Stored data entries:
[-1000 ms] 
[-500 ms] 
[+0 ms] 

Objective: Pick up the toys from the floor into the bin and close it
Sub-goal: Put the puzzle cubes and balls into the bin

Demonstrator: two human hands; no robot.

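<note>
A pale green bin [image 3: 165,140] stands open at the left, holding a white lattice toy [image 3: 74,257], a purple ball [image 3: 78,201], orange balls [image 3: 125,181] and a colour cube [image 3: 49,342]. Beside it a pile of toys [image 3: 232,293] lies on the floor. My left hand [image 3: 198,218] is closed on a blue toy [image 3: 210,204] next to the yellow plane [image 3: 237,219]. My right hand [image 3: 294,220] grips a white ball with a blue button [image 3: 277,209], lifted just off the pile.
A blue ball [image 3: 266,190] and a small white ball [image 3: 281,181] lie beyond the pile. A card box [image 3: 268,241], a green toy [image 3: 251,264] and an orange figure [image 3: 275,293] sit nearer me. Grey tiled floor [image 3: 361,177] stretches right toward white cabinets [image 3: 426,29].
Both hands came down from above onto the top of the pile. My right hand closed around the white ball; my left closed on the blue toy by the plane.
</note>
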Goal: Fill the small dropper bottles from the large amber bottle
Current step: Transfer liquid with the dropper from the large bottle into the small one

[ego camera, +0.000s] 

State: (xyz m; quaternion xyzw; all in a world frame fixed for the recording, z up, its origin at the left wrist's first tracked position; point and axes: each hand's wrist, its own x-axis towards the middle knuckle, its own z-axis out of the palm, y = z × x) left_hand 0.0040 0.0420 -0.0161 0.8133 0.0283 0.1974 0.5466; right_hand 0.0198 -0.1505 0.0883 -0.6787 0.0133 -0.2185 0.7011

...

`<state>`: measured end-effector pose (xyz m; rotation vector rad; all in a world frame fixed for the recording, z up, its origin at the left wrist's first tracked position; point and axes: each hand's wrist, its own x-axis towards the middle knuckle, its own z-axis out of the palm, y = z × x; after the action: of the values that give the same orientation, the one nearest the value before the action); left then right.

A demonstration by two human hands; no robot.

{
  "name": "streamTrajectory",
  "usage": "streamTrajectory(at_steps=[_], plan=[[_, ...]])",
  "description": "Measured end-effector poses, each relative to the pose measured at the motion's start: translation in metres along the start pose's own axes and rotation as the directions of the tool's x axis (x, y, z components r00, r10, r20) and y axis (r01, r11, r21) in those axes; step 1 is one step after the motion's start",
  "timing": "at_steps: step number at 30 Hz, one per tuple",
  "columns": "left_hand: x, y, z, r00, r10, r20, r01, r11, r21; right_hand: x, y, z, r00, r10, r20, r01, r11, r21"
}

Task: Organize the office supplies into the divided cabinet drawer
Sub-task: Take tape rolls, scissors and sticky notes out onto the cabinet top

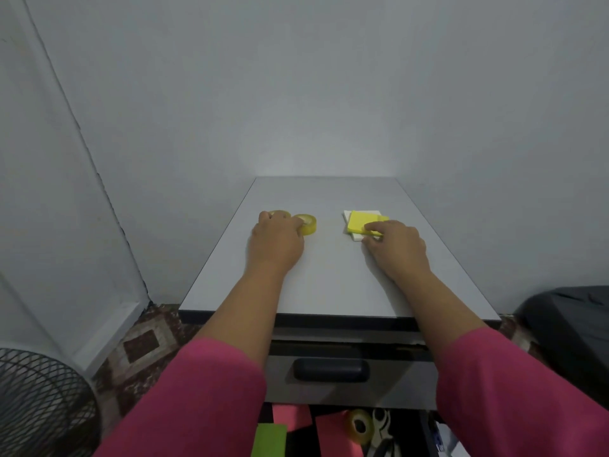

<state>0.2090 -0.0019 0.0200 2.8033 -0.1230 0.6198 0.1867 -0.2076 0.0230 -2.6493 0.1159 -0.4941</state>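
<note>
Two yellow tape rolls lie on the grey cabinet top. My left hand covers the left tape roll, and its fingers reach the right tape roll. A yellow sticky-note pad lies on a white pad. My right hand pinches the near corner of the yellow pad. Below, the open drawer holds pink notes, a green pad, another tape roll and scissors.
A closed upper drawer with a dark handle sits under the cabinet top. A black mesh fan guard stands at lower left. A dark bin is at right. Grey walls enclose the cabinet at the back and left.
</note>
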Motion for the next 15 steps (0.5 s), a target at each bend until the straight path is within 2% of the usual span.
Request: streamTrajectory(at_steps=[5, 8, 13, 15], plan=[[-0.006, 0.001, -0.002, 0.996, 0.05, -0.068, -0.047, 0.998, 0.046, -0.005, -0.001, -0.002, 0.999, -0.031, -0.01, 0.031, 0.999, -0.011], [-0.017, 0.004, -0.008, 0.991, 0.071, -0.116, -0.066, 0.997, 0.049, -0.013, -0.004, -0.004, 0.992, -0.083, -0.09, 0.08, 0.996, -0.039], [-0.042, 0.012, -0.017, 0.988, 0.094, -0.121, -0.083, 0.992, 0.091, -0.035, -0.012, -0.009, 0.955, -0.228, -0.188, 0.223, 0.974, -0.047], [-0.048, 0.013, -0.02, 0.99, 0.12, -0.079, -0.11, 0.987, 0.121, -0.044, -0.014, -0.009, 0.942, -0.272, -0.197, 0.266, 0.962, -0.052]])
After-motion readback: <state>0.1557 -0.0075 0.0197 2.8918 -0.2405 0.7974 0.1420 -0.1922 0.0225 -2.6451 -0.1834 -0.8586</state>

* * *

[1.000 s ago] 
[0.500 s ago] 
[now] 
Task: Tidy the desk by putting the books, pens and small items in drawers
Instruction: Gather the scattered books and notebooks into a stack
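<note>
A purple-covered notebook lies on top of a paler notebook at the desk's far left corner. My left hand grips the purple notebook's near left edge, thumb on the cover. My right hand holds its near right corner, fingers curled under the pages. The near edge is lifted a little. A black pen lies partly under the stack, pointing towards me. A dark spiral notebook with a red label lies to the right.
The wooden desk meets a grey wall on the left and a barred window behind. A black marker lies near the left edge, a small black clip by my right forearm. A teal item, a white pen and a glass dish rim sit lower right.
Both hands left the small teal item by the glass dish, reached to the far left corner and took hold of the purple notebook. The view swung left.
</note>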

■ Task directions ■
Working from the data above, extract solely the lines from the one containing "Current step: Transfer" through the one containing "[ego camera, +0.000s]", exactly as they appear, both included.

■ Final answer ■
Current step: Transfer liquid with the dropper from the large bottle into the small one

[ego camera, +0.000s] 

There is nothing else to the answer.